XV

 

Der Klotz im Hinterkopf: dieser Stein aus Nichts.

Die schiefverspannten Schultern. Die Angst, jetzt gleich

Ins Bodenlose abzustürzen.

Mitten im Pausengelächter, plötzlich

 

Der lichterlohe Schwindel, schon durchschaut zu sein,

Als diesem Ort nicht würdig: Ich ging verirrt

Durchs Lehrerseminar und fand den

Rettenden Ausgang des Labyrinths nicht.

 

Französischdrill: des Lehrers Begeisterung

Nach Allendes Tod. Der verschreckte Mann,

Der Pädagogik lehrte. die

Lehrerin, die mich als Frau erschreckte.

 

Der Schein des akademischen Wissens. Tief

Gedachte Hochkultur für Armee und Staat.

Der Tenor des Gesangsmagisters

Wünschte zum Teufel die Fremdarbeiter.

 

Gestanzt: der Tag der Aufnahmeprüfung. Blind

Vor schierer Angst die Suche des Prüfungsraums

Im Haus: An einer falschen Türe

Öffnet die lächelnde Lichtgestalt, die

 

Mir forthilft, später tröstendes Traumbild wird,

Nach Schuleintritt für immer verschwunden bleibt.

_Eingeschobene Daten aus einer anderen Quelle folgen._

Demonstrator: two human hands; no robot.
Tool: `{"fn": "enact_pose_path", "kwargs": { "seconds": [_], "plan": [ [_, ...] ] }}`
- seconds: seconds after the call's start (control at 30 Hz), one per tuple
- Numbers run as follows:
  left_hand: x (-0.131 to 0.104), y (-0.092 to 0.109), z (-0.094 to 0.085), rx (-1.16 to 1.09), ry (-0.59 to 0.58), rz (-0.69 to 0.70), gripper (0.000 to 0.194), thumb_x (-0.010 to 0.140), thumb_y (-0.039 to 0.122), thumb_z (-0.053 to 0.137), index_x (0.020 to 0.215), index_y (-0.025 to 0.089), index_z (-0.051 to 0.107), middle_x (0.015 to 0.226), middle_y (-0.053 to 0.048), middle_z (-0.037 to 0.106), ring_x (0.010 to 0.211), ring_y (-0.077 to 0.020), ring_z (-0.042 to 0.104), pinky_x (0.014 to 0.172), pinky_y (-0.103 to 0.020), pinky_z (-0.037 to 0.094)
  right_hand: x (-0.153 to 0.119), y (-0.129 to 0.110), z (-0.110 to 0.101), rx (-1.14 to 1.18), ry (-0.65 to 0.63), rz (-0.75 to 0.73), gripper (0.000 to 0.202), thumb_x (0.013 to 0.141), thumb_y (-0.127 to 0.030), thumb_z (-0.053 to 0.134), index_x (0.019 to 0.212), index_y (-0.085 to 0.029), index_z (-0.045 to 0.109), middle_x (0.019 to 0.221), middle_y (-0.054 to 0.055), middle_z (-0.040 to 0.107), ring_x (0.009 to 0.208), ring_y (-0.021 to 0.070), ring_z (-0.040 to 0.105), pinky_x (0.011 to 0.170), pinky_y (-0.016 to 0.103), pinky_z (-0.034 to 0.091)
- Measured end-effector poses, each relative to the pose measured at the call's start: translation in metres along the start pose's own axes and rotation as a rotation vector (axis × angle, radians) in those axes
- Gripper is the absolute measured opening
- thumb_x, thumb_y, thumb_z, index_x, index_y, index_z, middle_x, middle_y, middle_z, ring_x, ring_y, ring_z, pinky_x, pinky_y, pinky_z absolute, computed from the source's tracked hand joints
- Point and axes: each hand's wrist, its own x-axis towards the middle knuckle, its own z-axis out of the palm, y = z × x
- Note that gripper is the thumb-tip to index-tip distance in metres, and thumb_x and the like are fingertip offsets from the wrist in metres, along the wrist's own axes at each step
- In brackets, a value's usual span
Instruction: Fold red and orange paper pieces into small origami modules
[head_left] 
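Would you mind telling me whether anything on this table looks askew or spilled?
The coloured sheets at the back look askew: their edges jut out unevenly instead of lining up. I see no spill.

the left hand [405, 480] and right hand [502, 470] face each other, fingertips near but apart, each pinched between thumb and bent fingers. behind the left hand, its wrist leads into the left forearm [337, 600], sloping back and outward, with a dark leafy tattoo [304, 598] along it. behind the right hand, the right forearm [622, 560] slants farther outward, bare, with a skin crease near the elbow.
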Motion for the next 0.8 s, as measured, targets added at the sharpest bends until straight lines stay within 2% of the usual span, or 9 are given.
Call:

Nur Konkurrenz ist da: Wem gilt das

Pausengelächter der Lehrersöhne?

 

Zuhaus der Stolz: Man hält mich nun für gescheit.

Für einen Lehrer nimmt mich das Dorf bereits,

Man grüsst mich mit Respekt und Misstraun:

Anderssein ehrt und macht fremd. Die Leere.

 

So ging ich in den Fussballverein des Dorfs.

Ich floh in alte Fesseln vor neuerm Zwang,

Trug stolz die Uniform der Mannschaft:

Fassbar der Feind nun, die Regeln einfach.

 

Im Anspielkreis das Warten, den Fuss am Ball.

Der Anpfiff. Erste Läufe. Die Kraft bricht auf.

Die Flanke. Antritt. Schuss. Der Flug des

Balls knapp vorbei an gegrätschten Beinen.

 

Mein Keuchen. Kurze Zurufe übers Feld.

Dazugehörn und frei sein! Das aufgeschürfte Knie,

Der Schweiss im Pausentee. Der herbe

Sägemehl-Gras-Geruch. Stets: der Abpfiff.

 

Die Schulbank tags darauf. Wieder schiefverspannt.

Man nennt mich hier nun «Bacchus», mein Bluff: das Bier.

Die Ahnung, einmal abzustürzen,

Schäumt aus der Nase als bittre Kotze.